**About this exercise:** Below, find the line containing "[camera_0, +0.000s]" and the line containing "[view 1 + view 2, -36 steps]"; reproduce exactly those two and every line between them, omitting pictures.

**Data records:**
++++++++++++++++++++

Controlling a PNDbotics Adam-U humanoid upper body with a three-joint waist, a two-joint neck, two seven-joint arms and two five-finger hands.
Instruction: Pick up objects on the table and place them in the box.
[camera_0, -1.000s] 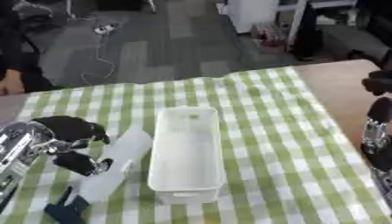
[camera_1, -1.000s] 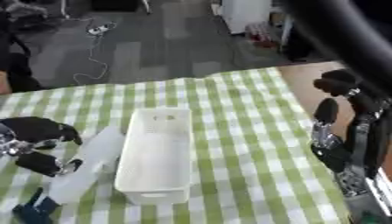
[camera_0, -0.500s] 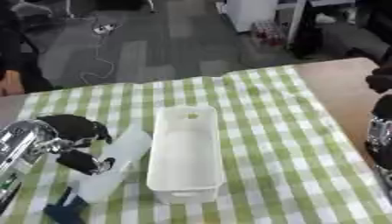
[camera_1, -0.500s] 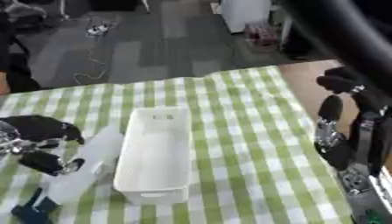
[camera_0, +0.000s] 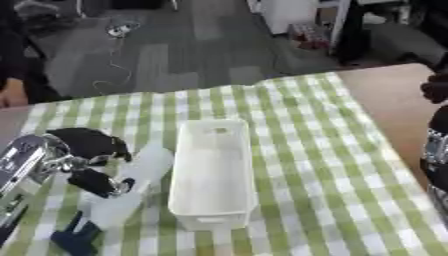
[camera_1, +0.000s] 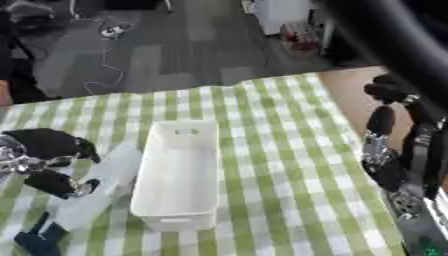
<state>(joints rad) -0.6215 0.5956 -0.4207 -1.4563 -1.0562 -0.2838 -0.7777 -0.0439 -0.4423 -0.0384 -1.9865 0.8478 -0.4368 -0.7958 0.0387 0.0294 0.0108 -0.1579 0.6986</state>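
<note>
A white spray bottle (camera_0: 133, 186) lies slanted on the checked cloth, just left of the box, its dark blue head (camera_0: 74, 239) toward the near edge. My left hand (camera_0: 86, 144) comes in from the left. Its curled black fingers lie over the bottle's far end and its thumb (camera_0: 98, 183) presses against the bottle's side. The long white box (camera_0: 213, 200) stands open in the middle with nothing showing inside. My right hand (camera_1: 392, 150) rests at the right edge with its fingers up and relaxed, holding nothing.
The green-and-white checked cloth (camera_0: 306, 165) covers the table, with bare wood (camera_0: 385, 95) at the far right. A person's arm (camera_0: 10, 95) shows at the far left edge. Beyond the table lies grey floor with cables.
</note>
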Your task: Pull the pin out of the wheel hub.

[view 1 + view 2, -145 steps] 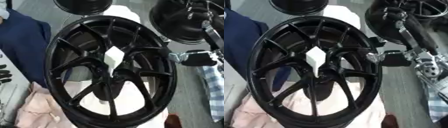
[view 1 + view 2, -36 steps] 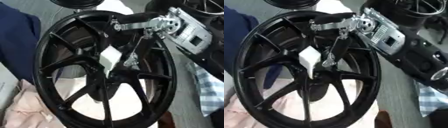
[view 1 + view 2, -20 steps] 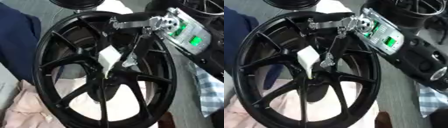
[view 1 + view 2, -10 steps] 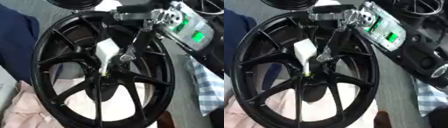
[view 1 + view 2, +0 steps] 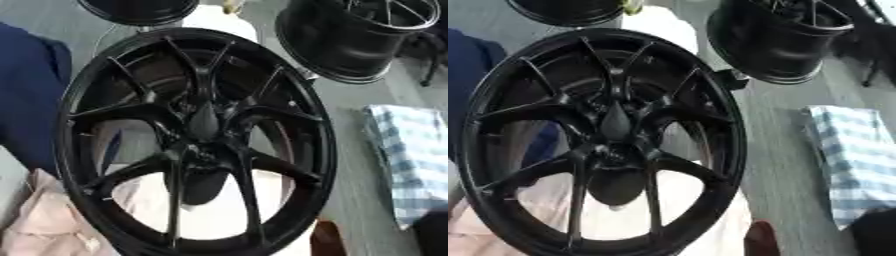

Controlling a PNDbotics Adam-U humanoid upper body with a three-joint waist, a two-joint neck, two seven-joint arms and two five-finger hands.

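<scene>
Left eye view: black wheel hub [image 5: 197, 140] fills centre and left of frame, standing tilted, spokes meeting at a dark centre [image 5: 203, 125]; no pin can be made out there. Neither robot hand shows in either view, so their state cannot be told. Second black wheel [image 5: 363, 37] at upper right, a third [image 5: 140, 9] at the top edge. Blue checked cloth [image 5: 407, 160] at right edge. Dark blue fabric [image 5: 31, 95] at left, pale pink cloth [image 5: 44, 222] lower left.
</scene>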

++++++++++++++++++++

**Solution for this problem:**
[camera_0, +0.000s] 
[camera_1, +0.000s] 
<state>(joints rad) -0.6215 0.5956 -0.4207 -1.4563 -1.0562 -0.2838 -0.7777 -0.0439 -0.4423 -0.0384 -1.9865 0.8478 -0.4368 -0.7958 0.0387 0.0294 0.0108 -0.1579 0.6986</state>
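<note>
A white spray bottle (camera_0: 133, 186) lies slanted on the checked cloth, just left of the box, its dark blue head (camera_0: 74, 239) toward the near edge. My left hand (camera_0: 86, 144) comes in from the left. Its curled black fingers lie over the bottle's far end and its thumb (camera_0: 98, 183) presses against the bottle's side. The long white box (camera_0: 213, 200) stands open in the middle with nothing showing inside. My right hand (camera_1: 392, 150) rests at the right edge with its fingers up and relaxed, holding nothing.
The green-and-white checked cloth (camera_0: 306, 165) covers the table, with bare wood (camera_0: 385, 95) at the far right. A person's arm (camera_0: 10, 95) shows at the far left edge. Beyond the table lies grey floor with cables.
</note>
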Your task: Pull the pin out of the wheel hub.

[view 1 + view 2, -145 steps] 
[view 1 + view 2, -36 steps] 

That is the complete answer to the exercise.